Similar considerations apply to homework. If the purpose of the exercise is to get experience racking one’s brain, the purpose is defeated if students google the solution, or get the solution from a classmate. This problem cannot be prevented, but it can be fairly well controlled, as follows: You can separate the sheep from the goats by assigning a modified version of the puzzle on a closed-book in-class quiz. Someone who understands the method of solution will be able to solve the modified version instantly, whereas someone who merely copied the solution will not. (I don’t know of any suitable modifications of the “Mississippi Flow” problem, but others such as the “Who Owns the Fish” problem are readily modifiable.)
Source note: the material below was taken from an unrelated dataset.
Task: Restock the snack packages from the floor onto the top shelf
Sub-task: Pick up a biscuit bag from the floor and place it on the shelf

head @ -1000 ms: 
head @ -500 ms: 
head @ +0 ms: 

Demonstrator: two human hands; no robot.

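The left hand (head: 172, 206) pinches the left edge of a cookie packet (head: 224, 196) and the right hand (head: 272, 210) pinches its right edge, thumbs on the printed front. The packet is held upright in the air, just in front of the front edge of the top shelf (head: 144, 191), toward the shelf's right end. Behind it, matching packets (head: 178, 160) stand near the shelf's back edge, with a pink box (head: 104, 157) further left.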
Let us return to the question of what is a puzzle. Consider the contrast:
| Many puzzles have the unfortunate property that even if you solve the puzzle, it’s still just a puzzle. The reward for solving it is trivial, artificial, or very indirect. Most homework problems are in this category; that is, the teacher already knows the right answer, and is not going to make any life-or-death decisions based on the student’s answer. | In many real-world situations, there is a lot riding on the question. It may truly be a life-and-death decision. |
| As my friend Larry says: If it’s not worth doing, it’s not worth doing right. | If it’s really worth doing, it’s worth double-checking to make sure you did it right. |
Consider someone who is learning to ride a bike. Why are they doing it? They typically are not doing it for the challenge; they are not doing it because the learning process is difficult. They are doing it because being able to ride a bike will empower them to go places and do things they could not do otherwise.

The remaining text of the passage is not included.